• Your task: This exercise calls for the line with "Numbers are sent", the line with "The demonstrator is", and all lines between them in the material below, output exactly and with no other lines.

• Given information:
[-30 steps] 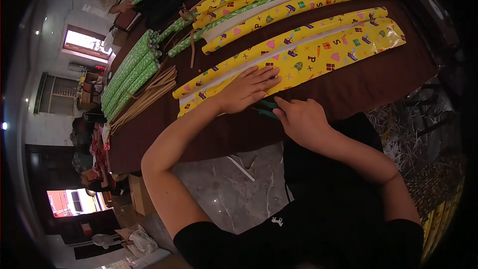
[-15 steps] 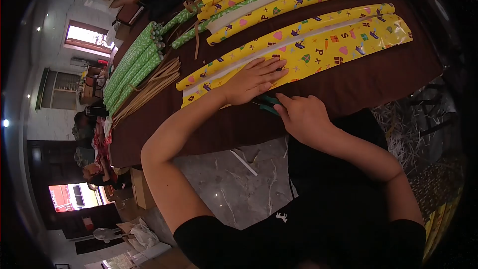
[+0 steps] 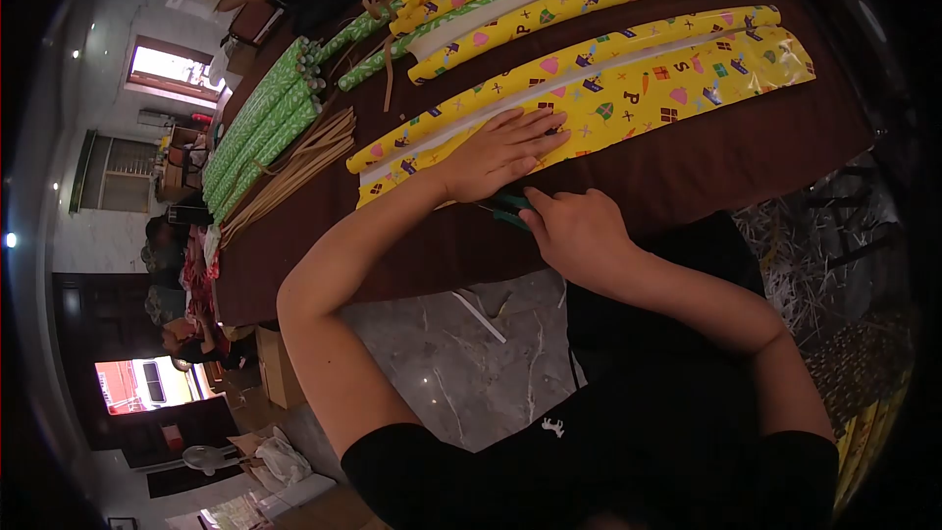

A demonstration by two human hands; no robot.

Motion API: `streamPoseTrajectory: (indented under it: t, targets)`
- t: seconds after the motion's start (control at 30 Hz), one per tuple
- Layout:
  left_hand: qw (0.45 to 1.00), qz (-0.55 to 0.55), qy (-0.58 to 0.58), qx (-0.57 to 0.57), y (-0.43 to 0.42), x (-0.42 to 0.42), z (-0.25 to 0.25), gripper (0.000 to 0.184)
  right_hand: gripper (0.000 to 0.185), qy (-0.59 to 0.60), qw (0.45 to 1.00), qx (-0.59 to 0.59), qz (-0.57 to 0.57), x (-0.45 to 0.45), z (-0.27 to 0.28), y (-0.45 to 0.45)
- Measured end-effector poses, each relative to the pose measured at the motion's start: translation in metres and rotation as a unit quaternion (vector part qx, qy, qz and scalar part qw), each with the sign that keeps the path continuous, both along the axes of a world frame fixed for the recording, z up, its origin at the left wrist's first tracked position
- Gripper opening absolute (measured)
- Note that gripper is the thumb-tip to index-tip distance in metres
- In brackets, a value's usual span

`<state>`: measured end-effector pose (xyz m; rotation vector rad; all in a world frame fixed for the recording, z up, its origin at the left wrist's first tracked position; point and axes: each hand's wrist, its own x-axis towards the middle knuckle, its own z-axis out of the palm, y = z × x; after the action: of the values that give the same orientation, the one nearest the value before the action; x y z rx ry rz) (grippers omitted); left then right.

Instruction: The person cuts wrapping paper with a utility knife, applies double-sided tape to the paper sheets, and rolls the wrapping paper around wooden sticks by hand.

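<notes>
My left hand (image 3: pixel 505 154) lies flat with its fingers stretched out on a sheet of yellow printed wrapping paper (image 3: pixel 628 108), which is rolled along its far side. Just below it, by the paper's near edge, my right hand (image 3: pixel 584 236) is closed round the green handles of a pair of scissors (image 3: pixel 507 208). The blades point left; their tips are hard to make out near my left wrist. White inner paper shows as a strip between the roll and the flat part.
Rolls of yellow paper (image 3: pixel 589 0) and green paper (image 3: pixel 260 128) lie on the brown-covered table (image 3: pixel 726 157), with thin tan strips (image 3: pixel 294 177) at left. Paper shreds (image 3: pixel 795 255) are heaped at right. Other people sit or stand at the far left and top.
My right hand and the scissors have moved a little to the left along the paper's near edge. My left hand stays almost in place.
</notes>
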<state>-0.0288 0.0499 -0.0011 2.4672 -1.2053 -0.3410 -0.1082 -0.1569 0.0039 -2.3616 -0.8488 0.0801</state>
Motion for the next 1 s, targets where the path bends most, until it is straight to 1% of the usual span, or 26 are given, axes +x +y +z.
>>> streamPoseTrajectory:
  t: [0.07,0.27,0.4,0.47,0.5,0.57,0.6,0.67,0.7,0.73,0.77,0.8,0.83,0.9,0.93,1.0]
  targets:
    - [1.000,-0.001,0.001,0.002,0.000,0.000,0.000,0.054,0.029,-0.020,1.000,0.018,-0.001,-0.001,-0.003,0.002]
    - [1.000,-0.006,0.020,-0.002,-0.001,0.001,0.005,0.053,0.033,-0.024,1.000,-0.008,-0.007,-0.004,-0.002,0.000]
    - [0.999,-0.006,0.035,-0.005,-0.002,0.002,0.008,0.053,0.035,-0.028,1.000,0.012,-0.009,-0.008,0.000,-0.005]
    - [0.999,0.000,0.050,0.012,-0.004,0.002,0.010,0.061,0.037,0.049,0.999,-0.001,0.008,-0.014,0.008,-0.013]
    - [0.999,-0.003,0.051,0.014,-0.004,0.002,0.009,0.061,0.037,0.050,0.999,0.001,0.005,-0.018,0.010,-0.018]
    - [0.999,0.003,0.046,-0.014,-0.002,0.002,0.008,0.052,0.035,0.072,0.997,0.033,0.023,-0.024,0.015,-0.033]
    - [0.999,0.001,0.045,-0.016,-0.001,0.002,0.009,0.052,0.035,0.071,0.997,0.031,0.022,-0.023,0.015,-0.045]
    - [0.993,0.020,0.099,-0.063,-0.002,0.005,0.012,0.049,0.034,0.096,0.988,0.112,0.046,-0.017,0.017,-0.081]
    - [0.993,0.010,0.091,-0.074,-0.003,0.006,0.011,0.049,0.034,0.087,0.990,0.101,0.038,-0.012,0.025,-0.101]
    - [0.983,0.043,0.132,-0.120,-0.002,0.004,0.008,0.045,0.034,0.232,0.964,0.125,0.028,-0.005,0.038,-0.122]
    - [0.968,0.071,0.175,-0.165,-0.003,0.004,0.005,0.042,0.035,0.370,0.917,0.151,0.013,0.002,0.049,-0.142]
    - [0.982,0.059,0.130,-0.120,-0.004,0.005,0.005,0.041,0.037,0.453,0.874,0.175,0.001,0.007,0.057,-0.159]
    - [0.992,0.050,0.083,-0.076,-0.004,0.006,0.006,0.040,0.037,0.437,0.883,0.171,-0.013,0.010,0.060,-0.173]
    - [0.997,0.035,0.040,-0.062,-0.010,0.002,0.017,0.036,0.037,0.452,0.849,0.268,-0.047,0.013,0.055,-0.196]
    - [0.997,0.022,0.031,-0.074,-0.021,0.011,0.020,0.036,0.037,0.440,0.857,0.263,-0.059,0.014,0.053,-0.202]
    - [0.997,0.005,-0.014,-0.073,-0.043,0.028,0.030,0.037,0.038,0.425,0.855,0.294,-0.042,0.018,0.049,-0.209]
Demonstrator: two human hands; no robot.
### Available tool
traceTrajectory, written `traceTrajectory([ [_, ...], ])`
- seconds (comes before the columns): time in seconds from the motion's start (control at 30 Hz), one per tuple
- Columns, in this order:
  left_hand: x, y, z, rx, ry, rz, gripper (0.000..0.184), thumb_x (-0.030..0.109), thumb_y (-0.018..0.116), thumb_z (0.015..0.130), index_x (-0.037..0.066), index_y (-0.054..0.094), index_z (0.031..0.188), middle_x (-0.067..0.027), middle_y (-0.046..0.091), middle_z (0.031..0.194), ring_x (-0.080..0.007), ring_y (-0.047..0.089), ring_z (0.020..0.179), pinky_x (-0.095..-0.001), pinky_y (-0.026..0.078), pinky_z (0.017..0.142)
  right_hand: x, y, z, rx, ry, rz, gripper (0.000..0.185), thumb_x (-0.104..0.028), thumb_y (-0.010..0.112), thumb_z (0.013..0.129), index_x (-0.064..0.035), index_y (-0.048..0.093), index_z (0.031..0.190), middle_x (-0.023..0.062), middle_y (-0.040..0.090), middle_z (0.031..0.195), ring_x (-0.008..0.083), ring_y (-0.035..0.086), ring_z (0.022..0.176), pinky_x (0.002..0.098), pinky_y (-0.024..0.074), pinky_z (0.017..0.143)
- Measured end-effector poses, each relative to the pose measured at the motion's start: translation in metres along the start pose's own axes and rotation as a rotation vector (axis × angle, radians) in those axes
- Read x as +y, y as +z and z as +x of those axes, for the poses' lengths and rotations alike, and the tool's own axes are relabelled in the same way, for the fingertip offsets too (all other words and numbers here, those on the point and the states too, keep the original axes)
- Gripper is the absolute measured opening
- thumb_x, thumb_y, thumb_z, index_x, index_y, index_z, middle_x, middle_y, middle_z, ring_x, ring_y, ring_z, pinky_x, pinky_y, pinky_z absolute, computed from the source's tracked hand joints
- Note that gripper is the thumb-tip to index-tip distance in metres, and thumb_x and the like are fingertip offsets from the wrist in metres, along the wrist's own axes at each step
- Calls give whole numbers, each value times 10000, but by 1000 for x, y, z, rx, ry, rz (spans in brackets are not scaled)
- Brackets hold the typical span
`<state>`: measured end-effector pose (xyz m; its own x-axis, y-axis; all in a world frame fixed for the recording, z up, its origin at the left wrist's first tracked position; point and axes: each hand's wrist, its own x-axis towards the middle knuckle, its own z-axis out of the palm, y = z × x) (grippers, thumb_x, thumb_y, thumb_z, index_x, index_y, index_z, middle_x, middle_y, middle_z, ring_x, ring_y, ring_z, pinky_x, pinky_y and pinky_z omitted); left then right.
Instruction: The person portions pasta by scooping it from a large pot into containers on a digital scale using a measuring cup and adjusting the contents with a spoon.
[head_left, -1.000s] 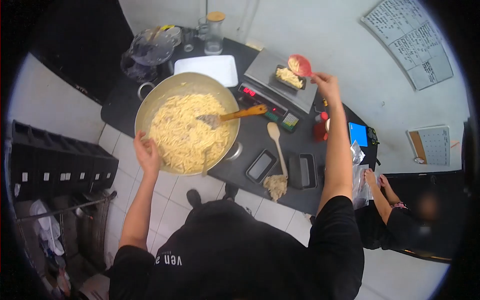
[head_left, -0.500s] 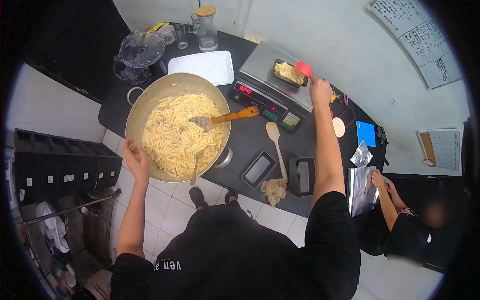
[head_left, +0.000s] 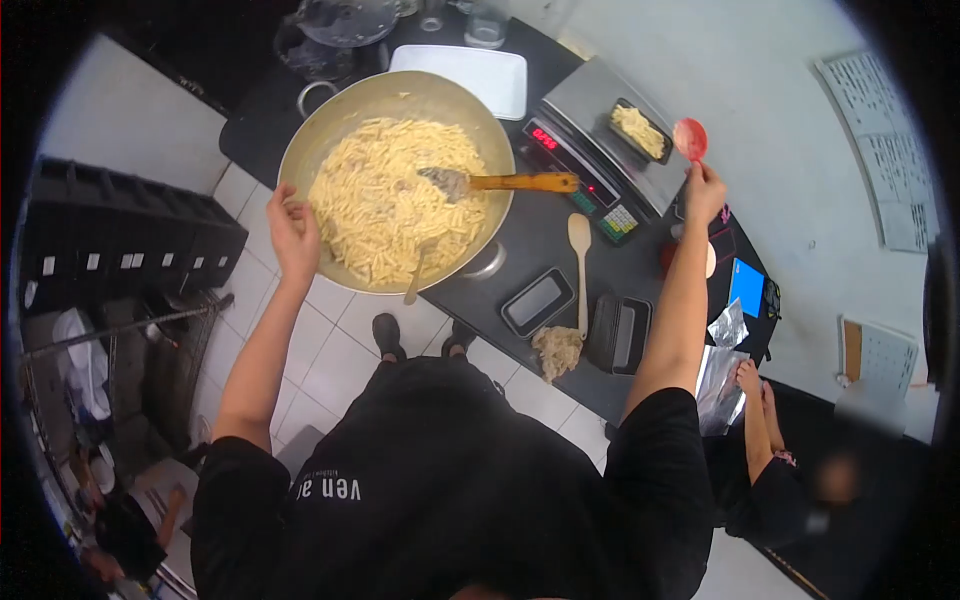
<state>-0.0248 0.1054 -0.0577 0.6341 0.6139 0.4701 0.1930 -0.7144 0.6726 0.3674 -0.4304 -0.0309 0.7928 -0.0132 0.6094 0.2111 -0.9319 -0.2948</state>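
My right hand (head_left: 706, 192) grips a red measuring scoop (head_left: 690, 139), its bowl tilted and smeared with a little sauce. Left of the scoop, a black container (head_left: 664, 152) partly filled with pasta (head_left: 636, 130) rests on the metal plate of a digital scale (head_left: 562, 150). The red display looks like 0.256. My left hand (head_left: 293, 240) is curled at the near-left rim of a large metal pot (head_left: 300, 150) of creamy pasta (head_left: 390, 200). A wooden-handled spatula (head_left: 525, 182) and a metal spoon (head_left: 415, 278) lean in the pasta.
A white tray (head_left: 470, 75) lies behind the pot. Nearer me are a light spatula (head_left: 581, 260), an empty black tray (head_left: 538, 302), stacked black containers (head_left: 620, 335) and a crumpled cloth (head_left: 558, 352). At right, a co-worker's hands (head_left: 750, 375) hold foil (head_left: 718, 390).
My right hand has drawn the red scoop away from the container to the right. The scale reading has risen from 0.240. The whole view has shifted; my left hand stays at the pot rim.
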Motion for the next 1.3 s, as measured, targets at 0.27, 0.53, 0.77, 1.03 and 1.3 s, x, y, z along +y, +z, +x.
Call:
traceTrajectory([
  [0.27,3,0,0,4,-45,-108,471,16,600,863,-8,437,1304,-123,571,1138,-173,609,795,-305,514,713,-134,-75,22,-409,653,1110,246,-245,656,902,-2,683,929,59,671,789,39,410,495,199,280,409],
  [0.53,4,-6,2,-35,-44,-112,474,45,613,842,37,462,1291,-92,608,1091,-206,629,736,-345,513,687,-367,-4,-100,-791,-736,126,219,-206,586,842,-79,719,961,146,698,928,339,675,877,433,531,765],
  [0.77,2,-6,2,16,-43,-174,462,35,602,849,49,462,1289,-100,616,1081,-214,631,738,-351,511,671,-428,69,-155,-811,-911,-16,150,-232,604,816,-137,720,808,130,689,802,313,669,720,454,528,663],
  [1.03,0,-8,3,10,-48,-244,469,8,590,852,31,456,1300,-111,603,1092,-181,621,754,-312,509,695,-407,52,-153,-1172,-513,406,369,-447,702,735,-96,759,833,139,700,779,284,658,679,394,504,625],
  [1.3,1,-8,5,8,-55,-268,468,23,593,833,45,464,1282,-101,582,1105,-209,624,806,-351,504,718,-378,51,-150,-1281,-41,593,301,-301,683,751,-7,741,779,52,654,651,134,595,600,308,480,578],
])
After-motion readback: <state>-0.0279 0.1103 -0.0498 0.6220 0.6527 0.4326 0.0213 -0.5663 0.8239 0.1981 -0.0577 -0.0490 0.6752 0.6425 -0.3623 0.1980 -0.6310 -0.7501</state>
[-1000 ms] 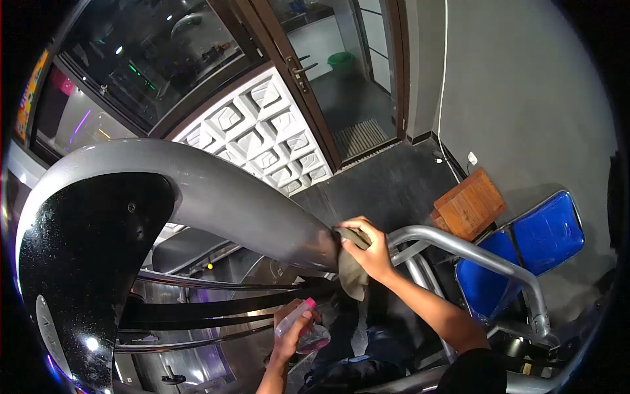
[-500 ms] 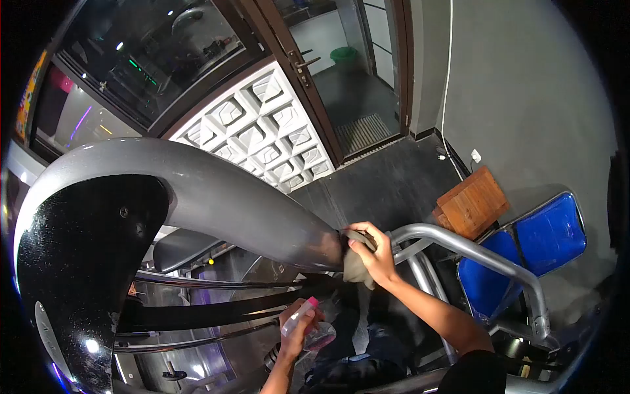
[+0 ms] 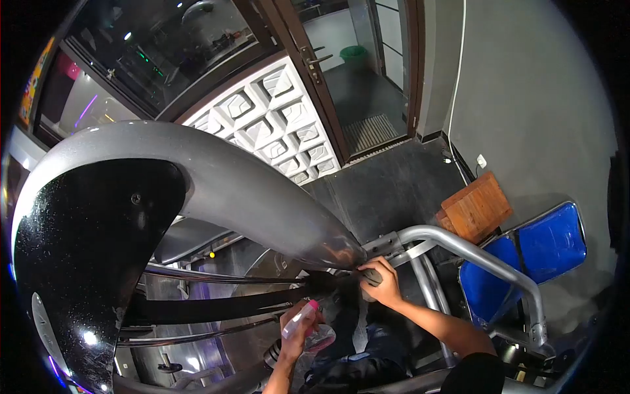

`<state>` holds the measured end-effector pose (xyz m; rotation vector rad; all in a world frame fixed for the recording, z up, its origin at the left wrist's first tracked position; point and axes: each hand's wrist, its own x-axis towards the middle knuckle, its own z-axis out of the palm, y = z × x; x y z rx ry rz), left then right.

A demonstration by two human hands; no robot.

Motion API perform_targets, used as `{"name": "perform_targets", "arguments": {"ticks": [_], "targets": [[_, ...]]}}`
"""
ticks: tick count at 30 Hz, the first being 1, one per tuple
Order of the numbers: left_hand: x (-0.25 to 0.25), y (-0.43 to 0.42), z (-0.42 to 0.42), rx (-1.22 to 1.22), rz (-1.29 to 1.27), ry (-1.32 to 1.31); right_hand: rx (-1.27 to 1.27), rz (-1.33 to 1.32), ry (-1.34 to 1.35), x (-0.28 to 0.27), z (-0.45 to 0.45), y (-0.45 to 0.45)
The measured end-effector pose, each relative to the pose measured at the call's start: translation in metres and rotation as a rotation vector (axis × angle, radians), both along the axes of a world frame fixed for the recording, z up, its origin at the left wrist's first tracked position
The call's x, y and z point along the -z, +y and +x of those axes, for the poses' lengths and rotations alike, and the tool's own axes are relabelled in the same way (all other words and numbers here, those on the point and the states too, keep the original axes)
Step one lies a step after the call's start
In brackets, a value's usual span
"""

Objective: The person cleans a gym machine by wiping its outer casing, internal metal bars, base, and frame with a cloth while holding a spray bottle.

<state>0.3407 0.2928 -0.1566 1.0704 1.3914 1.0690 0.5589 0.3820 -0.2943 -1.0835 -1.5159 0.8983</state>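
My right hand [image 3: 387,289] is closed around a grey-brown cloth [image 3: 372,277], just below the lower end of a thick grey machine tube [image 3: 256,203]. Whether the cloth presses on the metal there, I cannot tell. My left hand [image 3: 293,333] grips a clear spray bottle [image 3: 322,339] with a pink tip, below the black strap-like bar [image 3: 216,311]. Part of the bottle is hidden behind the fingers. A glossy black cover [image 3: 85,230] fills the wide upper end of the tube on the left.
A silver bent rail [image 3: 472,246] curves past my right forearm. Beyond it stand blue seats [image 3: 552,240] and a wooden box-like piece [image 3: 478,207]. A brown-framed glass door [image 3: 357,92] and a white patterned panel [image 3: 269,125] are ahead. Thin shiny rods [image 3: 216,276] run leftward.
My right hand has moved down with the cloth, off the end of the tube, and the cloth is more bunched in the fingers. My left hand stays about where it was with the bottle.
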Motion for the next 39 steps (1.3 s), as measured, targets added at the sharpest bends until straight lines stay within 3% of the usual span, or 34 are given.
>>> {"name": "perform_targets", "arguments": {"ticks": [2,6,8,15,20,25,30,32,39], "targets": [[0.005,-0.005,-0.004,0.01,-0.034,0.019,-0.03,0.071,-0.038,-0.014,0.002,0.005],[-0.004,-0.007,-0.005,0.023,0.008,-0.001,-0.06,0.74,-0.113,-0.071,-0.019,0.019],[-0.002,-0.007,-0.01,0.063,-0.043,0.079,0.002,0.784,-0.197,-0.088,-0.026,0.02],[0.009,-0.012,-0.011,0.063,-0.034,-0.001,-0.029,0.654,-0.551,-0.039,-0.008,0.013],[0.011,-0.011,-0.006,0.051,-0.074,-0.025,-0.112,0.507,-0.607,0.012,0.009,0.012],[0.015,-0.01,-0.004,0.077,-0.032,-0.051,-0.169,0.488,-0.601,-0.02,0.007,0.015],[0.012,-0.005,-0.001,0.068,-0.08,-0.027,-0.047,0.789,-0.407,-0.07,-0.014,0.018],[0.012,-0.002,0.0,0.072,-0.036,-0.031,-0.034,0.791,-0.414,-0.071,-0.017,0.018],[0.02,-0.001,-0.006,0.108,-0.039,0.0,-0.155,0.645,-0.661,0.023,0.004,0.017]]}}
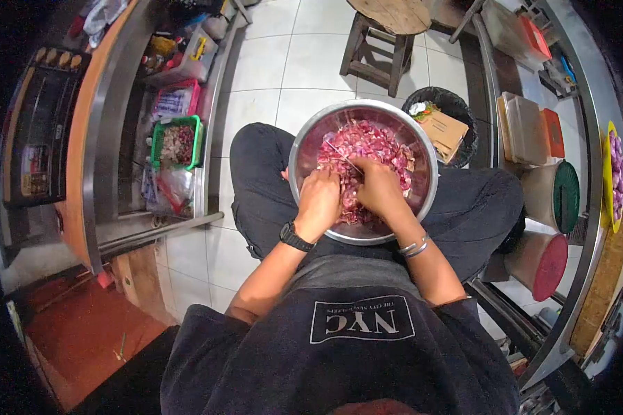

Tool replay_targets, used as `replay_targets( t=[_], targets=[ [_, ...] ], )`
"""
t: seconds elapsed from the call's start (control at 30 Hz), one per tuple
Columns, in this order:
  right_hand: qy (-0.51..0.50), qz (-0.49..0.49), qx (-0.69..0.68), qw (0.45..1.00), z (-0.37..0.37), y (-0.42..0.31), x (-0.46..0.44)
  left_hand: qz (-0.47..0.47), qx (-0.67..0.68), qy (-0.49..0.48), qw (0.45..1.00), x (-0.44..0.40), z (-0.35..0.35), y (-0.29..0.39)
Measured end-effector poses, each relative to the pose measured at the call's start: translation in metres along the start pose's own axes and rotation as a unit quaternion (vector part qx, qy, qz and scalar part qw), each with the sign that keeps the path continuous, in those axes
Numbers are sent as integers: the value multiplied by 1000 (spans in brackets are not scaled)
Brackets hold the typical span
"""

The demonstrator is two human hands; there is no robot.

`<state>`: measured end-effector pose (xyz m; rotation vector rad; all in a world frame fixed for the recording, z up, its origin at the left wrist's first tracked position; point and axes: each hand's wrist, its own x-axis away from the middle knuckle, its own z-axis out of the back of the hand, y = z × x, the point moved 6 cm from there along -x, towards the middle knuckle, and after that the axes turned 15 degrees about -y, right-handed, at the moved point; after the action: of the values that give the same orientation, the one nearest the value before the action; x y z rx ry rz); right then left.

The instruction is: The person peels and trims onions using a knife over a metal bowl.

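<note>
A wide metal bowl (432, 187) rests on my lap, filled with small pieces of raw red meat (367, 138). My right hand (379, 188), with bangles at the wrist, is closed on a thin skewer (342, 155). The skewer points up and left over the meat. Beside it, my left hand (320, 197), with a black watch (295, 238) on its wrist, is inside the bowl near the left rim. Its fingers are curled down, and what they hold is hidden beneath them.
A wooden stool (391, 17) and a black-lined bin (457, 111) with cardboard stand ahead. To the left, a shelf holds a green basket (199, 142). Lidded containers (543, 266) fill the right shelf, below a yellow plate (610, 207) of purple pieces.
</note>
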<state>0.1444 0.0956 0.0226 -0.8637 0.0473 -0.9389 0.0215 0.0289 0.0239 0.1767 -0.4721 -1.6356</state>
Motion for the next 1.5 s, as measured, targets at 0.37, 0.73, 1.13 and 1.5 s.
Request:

• The completed task:
Numbers are sent as integers: the value multiplied by 1000 (spans in brackets are not scaled)
Brackets hold the typical span
"""

The demonstrator is two human hands; there is no robot.

This exercise is now finished.